(Provided data)
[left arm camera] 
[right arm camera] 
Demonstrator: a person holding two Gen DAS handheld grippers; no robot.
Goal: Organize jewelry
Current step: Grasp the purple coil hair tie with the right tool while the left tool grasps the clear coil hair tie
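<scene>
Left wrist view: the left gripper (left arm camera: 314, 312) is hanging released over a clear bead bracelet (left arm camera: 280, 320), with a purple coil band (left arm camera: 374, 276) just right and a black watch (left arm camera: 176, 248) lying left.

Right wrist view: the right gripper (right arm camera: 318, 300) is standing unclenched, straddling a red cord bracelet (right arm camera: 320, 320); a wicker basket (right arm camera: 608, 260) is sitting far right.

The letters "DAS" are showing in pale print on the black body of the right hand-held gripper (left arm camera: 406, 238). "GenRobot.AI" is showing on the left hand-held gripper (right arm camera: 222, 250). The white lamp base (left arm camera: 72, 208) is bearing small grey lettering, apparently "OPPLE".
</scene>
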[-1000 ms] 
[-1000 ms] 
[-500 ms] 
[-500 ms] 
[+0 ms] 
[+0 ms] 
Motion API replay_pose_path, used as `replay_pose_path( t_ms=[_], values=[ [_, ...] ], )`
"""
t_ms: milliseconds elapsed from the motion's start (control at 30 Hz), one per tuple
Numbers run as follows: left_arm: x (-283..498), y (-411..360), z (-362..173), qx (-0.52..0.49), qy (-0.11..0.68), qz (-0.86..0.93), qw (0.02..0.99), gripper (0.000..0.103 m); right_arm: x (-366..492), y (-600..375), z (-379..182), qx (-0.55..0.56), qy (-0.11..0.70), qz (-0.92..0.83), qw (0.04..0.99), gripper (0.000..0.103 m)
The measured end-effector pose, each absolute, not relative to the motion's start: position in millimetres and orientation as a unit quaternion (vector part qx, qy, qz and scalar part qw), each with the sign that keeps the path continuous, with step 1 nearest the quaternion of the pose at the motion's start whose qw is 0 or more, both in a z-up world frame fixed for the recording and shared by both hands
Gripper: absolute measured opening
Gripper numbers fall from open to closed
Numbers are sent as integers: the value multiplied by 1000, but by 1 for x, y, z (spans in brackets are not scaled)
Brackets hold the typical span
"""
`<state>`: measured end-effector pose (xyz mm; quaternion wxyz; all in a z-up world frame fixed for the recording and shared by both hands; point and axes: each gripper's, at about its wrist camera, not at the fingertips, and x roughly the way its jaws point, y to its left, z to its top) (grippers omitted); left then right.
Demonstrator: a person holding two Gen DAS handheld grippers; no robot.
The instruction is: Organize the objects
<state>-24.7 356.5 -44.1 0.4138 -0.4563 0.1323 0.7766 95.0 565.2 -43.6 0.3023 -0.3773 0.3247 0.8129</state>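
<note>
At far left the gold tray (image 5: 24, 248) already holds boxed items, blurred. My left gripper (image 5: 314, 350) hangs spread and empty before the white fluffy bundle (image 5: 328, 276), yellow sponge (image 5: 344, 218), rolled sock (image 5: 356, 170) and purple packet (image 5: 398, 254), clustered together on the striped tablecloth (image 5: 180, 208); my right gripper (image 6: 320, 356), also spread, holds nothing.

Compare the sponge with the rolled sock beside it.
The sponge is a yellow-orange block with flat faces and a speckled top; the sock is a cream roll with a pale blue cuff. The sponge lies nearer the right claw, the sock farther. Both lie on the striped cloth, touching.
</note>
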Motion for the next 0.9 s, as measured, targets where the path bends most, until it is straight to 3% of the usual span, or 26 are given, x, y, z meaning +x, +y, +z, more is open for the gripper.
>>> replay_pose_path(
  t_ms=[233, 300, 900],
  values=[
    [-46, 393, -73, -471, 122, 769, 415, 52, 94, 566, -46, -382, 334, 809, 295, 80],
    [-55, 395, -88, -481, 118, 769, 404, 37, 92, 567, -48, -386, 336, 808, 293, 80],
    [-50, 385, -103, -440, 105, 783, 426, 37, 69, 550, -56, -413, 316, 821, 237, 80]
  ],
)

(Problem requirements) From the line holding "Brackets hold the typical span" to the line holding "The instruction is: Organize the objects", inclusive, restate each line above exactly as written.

(Result)
Brackets hold the typical span
"""
`<state>`: measured end-effector pose (xyz mm; quaternion wxyz; all in a z-up world frame fixed for the recording and shared by both hands; point and axes: each gripper's, at about its wrist camera, not at the fingertips, and x roughly the way its jaws point, y to its left, z to its top) (grippers omitted); left then right.
Demonstrator: a person holding two Gen DAS handheld grippers; no robot.
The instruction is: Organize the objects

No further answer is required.